Lunch consisted of a falafel….I have never had one before, and I will not again!  I am not a fan, and I really would rather not recollect on the taste, so I'll avoid a description other than to use the urbane term of "yuck."

After our rather (OK, very) disappointing lunch, the next stop was the Akko (Acre) old city site.  This is a UNESCO world history site, dating back to the times of antiquity, and it also represents another example of what I discussed earlier in this post, namely what seems to be an Israeli predisposition towards rebuilding ancient sites rather than leaving them in situ.  I'm getting a sense that Israel, as a relatively well-known tourist or vacation site, is going to continue with this theme of rebuilding, as opposed to Jordan's bias towards "leave as-is."  Part of this may be philosophical, part of it may be pragmatic in that a very poor country such as Jordan may not have to funds to rebuild.  In any case, this is becoming a very consistent, striking contrast between the countries.

Surprisingly, it started to rain rather heavily on our way to Nazareth in Galilee and the site of the Church of theAnnunciation, the site at which the angel Gabriel told the Virgin Mary that she would become the mother of Jesus.  Again, this site has been extensively refurbished, appearing very new, save for the old grotto portion.  In some regards I like the rather new and contemporary design, but others in the group were not so sure.

I do have to say, with regrets, than I am not really pleased with our guide, as he has a tendency to blow off questions:  There were many things I wanted to know about Judaism, and when I would ask him he gave a cursory answer which was even less complete than what I already knew.  To make it even worse, he gave the most meaningless explanation of Islam I have ever heard in my life:  
  • Mohammed wrote the Quran (which is odd, since Mohammed was illiterate and "Quran" means “recite").  He quickly mentioned the five pillars of Islamic faith with no elaboration other than to say these were "OK," but then he immediately went on to say that a Muslim can get on a bus, declare glory to God, declare a jihad and blow himself and everybody else up.  
I realize there is extreme tension in this part of the world, and perhaps I underestimate what that means, but for a professional to provide that sort of a summary of one of the world's most prominent religions is disappointing to say the least.

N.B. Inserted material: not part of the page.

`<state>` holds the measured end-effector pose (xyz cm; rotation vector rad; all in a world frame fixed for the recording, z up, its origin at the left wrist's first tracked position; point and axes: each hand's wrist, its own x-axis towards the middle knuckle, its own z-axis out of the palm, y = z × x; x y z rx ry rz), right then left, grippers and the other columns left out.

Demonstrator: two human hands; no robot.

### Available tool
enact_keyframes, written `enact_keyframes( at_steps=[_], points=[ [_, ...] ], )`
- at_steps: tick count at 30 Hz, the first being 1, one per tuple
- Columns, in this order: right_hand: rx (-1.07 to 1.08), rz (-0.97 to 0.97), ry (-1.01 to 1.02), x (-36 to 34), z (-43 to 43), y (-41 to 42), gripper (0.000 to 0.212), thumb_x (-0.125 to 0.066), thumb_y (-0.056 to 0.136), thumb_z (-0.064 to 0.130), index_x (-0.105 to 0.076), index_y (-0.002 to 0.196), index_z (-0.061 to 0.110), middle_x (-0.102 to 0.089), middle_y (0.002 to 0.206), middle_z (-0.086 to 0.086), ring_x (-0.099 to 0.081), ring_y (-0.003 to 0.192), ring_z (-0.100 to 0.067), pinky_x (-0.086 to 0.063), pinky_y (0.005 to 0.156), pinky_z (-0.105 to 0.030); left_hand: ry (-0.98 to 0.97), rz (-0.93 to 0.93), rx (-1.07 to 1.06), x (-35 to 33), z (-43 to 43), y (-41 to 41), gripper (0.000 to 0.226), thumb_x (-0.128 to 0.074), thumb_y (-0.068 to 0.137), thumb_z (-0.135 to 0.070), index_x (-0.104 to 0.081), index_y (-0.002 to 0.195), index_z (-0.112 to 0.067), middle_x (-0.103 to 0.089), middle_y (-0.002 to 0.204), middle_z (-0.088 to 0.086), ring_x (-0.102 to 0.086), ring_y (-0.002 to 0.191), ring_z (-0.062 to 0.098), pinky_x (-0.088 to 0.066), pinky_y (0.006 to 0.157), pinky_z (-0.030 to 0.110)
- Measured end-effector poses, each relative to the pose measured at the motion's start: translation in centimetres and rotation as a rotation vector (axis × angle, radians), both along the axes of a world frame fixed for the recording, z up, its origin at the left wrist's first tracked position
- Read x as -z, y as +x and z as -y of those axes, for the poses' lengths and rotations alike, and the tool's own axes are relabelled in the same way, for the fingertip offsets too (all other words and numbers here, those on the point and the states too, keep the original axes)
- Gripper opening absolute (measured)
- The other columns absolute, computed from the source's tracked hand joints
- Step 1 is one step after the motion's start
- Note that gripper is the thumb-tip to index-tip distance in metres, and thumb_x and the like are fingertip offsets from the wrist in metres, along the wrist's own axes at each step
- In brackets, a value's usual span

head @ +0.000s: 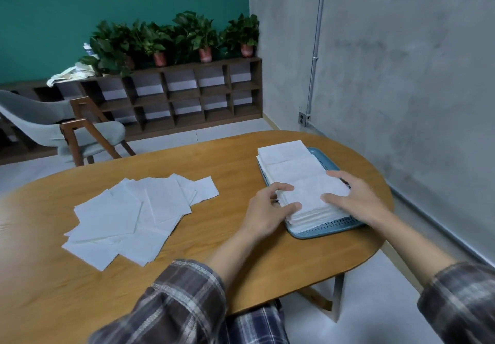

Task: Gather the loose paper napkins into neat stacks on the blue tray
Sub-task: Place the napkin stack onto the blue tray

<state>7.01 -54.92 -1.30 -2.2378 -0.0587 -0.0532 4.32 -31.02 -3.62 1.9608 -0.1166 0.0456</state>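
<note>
Being held between both hands, right of centre in the frame, is the nearest stack of white paper napkins, which is sitting at the near end of the blue tray. The stack's left edge is being gripped by the left hand: its fingers are being curled over that edge, and the thumb is being pressed against the near left corner. The stack's right side is being covered by the right hand, whose fingers are being kept fairly straight along the far right edge while the thumb is being laid flat on the top sheet, so the paper is being pressed by it rather than clasped.

Two more piles are being carried by the tray above this one in the frame: the middle stack, touching the nearest, and the far stack at the tray's upper end. The tray itself is being borne by the right part of the wooden table.

Loose napkins are being left in an overlapping heap on the table left of centre, well apart from the tray and from both hands. Plaid sleeves are being shown along the bottom edge.

At the upper left, a grey chair is being shown beside a low wooden shelf, on which potted plants are being displayed against a green wall.
</note>
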Motion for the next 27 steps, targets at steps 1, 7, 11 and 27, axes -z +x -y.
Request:
enact_keyframes(
  at_steps=[1,7,11,27],
  points=[
    [0.007,0.016,-0.015,-0.1,0.0,-0.1,0.065,-0.084,0.085,0.030,-0.058,0.145,0.034,-0.060,0.143,0.007,-0.053,0.129,-0.019,-0.039,0.096,-0.032,0.011,0.018,0.003,0.1,0.0,0.0,0.035,-0.088,0.084,-0.040,-0.074,0.116,-0.039,-0.069,0.118,-0.013,-0.062,0.088,0.012,-0.057,0.092,0.030],
    [0.004,0.005,-0.125,0.0,0.1,-0.1,0.066,-0.081,0.088,0.034,-0.057,0.149,0.029,-0.056,0.148,0.001,-0.048,0.138,-0.023,-0.036,0.102,-0.031,0.118,0.070,0.007,0.7,0.2,-0.7,0.040,-0.082,0.089,-0.045,-0.072,0.128,-0.041,-0.049,0.127,-0.003,-0.054,0.112,0.010,-0.047,0.107,0.027],
    [-0.085,0.184,-0.262,-0.7,-0.6,0.3,0.067,-0.074,0.092,0.035,-0.050,0.154,0.026,-0.042,0.156,0.005,-0.034,0.146,-0.019,-0.027,0.113,-0.029,0.293,0.342,-0.048,-0.1,0.1,-0.6,0.044,-0.071,0.095,-0.051,-0.070,0.135,-0.033,-0.035,0.151,-0.004,-0.032,0.143,0.014,-0.030,0.121,0.029],
    [-0.420,-0.006,-0.628,2.3,-2.2,4.5,0.062,-0.020,0.111,0.052,0.007,0.165,0.038,0.024,0.168,0.022,0.025,0.155,0.002,0.008,0.130,-0.034,0.797,0.016,0.217,1.4,2.7,1.9,0.078,-0.015,0.108,-0.064,0.015,0.166,-0.022,0.027,0.172,-0.008,0.029,0.157,0.011,0.006,0.129,0.048]
  ],
)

Beyond the condescending description of faith above, our tour guide declared that Bath was in Scotland (England is reality), and that the Temple Mount in Jerusalem is managed by the Israeli government (it’s really managed by an Islamic Waqf).

Tour guide disappointments notwithstanding, we spent our night in the Leonardo Plaza in Tiberias, where my suitcase decided to self destruct!  (Yes, the zipper on my clamshell gave way, and could not be resurrected.)  Very, very fortunately for me, the gift shop downstairs had one, it was about the right size, and only cost me $75---a real bargain under the circumstances.  (Though I will amend this post to point out that upon my return to the US, this "bargain" self destructed for me as well.  Argh.)

At some point along the way, I did note the following about country revenues, and I'll throw the thoughts in here so they do not get lost, though I have forgotten the details.

Jordan
  • Potash and Phosphorus
  • Poor job of promoting tourism

Israel
  • Fruits and vegetables
  • Tourism
  • Diamonds
  • High Tech
  • No heavy industry to speak, but light industry.